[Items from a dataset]
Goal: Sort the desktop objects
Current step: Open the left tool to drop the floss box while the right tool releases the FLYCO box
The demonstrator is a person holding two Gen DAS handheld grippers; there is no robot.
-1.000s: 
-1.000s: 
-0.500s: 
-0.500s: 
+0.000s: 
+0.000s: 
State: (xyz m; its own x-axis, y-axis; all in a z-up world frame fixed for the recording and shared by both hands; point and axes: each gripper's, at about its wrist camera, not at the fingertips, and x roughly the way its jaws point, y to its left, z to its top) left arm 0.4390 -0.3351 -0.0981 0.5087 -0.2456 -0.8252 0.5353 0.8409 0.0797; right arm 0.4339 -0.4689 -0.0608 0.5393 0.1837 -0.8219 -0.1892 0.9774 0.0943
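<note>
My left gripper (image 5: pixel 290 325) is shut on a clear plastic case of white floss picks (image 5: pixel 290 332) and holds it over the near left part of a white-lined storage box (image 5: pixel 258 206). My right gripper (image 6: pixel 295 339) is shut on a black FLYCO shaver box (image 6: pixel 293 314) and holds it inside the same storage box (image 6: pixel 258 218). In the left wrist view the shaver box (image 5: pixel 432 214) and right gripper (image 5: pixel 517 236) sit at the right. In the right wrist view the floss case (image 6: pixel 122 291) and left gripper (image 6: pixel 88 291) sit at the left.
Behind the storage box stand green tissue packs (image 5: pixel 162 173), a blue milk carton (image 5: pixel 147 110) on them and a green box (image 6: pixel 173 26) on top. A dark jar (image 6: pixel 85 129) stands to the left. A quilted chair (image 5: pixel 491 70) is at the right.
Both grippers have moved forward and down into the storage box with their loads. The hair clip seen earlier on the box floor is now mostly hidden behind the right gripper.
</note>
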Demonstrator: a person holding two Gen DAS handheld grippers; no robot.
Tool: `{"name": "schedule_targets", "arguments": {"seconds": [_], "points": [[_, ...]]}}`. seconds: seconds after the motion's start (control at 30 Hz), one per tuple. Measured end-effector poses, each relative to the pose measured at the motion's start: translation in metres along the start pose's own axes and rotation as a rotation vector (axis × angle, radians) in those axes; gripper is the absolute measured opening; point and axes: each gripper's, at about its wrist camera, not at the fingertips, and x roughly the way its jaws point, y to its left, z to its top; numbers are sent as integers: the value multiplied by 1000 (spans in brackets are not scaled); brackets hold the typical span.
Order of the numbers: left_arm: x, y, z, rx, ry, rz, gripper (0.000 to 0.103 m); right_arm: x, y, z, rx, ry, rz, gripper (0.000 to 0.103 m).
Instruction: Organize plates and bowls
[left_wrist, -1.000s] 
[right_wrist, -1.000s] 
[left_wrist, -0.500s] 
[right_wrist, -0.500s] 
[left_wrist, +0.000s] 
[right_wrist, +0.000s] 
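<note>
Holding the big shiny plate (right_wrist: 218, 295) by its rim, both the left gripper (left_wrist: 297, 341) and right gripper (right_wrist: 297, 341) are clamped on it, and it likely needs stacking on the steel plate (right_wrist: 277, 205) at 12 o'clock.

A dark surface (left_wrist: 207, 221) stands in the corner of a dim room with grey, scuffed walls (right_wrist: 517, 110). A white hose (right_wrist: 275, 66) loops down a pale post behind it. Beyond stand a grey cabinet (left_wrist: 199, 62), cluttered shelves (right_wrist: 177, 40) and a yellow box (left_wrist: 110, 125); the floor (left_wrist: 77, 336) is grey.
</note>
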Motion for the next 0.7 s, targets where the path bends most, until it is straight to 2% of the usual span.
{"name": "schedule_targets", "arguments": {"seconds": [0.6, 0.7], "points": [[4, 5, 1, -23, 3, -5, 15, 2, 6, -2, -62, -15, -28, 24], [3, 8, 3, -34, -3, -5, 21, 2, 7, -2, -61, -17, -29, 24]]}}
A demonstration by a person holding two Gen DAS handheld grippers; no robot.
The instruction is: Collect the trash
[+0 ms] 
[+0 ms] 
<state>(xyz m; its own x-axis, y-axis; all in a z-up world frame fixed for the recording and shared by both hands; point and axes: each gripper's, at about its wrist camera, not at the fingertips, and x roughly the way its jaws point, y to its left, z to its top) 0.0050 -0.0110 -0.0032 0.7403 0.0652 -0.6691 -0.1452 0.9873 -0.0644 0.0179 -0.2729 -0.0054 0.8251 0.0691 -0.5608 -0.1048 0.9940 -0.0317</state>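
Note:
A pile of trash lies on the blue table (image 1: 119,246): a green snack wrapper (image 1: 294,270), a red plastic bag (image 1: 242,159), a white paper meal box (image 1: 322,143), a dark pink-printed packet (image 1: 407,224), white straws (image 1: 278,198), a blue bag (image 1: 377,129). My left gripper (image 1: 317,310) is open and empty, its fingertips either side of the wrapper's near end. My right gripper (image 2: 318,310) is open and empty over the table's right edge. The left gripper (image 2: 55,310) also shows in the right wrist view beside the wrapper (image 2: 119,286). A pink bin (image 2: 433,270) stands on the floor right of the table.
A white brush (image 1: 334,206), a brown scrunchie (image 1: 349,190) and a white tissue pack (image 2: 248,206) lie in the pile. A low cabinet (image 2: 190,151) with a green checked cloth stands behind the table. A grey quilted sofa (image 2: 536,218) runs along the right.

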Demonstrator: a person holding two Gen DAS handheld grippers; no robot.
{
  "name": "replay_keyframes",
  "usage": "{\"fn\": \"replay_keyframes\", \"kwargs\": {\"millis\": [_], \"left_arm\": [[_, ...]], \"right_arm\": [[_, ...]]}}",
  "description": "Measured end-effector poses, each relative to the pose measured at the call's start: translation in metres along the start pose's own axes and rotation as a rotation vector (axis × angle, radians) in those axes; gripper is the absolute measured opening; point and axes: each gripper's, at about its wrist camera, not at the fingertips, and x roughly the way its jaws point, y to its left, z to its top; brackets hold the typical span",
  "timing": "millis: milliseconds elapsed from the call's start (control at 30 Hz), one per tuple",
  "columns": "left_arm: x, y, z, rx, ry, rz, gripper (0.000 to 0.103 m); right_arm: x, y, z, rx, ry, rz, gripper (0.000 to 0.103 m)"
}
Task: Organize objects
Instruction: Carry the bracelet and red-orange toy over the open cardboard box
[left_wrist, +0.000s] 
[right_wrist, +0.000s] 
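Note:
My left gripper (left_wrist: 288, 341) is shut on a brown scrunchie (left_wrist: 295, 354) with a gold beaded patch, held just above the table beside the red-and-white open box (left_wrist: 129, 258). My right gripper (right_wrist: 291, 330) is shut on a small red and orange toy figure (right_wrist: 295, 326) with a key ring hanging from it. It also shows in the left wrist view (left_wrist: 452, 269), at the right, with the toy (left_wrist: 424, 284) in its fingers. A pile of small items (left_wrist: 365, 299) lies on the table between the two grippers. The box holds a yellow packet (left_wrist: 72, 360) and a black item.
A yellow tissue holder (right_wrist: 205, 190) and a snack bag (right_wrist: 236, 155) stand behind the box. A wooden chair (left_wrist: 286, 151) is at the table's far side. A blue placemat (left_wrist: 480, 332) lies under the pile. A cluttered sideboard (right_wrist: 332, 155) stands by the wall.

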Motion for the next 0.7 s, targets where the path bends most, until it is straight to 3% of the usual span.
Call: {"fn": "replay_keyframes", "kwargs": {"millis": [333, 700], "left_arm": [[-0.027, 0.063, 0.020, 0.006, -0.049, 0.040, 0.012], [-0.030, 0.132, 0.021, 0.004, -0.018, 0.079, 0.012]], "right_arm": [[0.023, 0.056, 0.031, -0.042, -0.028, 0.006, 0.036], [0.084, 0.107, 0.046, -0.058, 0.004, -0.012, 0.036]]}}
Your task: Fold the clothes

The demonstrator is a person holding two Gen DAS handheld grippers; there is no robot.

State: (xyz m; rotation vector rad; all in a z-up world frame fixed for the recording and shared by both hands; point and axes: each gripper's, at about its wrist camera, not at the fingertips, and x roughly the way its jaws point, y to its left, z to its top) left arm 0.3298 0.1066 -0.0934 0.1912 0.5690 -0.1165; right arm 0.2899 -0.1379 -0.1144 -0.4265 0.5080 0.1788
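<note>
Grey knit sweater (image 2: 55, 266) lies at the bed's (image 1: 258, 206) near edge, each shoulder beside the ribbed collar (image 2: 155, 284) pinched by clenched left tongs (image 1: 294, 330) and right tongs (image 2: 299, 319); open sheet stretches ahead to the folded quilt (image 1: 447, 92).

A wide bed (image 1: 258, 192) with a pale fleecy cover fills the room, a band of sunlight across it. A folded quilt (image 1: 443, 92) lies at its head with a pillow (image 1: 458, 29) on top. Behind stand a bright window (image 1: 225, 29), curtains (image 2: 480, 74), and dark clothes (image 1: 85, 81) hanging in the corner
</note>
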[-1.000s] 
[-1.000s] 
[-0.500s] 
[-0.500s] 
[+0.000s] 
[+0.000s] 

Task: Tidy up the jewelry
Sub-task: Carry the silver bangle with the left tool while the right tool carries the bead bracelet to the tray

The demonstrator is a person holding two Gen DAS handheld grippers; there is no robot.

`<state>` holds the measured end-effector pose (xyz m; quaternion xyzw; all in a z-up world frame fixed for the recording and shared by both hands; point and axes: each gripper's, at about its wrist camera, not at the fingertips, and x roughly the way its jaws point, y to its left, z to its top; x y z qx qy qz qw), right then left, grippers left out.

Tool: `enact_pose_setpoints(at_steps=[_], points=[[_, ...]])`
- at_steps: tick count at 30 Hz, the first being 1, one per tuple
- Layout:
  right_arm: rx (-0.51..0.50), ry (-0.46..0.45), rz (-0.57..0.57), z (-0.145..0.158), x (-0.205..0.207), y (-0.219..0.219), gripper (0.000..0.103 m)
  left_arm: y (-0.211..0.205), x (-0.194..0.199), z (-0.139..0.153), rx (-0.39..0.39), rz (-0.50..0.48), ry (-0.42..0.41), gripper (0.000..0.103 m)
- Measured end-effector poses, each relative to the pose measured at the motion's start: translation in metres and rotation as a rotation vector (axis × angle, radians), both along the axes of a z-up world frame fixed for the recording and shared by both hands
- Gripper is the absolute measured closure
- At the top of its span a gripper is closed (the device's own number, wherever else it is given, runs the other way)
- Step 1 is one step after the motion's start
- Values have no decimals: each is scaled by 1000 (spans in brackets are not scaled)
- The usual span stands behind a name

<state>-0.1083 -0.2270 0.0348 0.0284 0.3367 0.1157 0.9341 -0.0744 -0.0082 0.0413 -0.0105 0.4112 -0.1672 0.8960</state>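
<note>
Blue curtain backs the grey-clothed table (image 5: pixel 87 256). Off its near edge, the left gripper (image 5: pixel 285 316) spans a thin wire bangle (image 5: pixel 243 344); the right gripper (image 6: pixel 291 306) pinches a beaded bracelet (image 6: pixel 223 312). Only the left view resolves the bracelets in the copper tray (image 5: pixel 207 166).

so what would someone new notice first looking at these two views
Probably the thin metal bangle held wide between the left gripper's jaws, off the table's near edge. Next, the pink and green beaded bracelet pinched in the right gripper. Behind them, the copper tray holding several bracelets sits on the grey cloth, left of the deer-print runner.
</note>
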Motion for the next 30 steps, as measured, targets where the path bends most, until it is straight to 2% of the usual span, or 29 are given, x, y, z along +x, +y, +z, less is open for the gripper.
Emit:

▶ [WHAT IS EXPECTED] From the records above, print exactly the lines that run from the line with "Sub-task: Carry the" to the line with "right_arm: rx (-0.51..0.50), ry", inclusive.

▶ [RESPONSE]
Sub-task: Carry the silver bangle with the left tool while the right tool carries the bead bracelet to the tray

The demonstrator is a person holding two Gen DAS handheld grippers; there is no robot.

`<state>` holds the measured end-effector pose (xyz m; quaternion xyzw; all in a z-up world frame fixed for the recording and shared by both hands; point and axes: each gripper's, at about its wrist camera, not at the fingertips, and x roughly the way its jaws point, y to its left, z to its top; x y z qx qy qz qw), right then left, grippers left out.

Tool: `enact_pose_setpoints(at_steps=[_], points=[[_, ...]])`
- at_steps: tick count at 30 Hz, the first being 1, one per tuple
- Layout:
  right_arm: rx (-0.51..0.50), ry (-0.46..0.45), rz (-0.57..0.57), z (-0.145..0.158), x (-0.205..0.207), y (-0.219..0.219), gripper (0.000..0.103 m)

Nothing more is needed for this answer.